The most recent number is Vol. 33, which came out in December 2022, 156 pages in all 6 UN languages plus German, Latin and Hebrew.  The issue is dedicated in part to peace in Ukraine, expressed in essays and short stories.

Board

After 15 years as president of the UN Society of Writers, Alfred de Zayas retired in December 2005, but remains as editor of the literary journal.

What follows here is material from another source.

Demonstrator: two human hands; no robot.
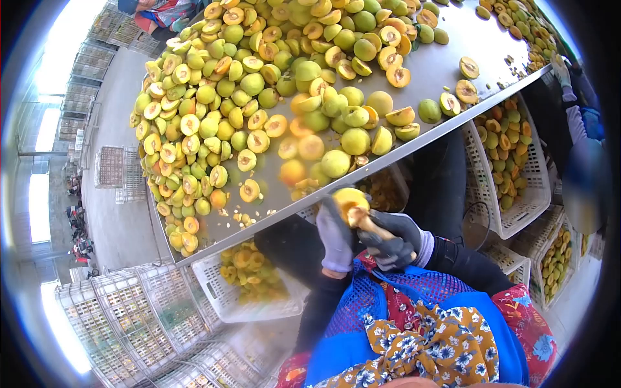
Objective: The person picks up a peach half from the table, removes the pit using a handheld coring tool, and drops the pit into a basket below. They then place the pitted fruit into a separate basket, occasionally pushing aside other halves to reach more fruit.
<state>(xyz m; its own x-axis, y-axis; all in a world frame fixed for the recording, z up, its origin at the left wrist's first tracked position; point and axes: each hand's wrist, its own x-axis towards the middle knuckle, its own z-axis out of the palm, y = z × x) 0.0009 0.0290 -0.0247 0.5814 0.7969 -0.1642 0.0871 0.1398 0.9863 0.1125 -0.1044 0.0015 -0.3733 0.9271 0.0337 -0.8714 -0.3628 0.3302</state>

Following the General Assembly of UNSW held by Skype on 11 November 2020, the composition of the new UNSW Board is:

 President Marko Stanovic
 Vice-president: Carla Edelenbos
 Secretary: Amos Wama Taporaie
 Treasurer: Ivaylo Petrov
 Editor-in-chief: Alfred de Zayas

Honorary President:  Tatiana Valovaya, Director-General of the United Nations Office at Geneva (UNOG)

The new internet domain for the UNSW journal "Ex Tempore" www.extempore.ch is now operational.

volume 30 of the literary journal "Ex Tempore" was issued in December 2019 (180 pages).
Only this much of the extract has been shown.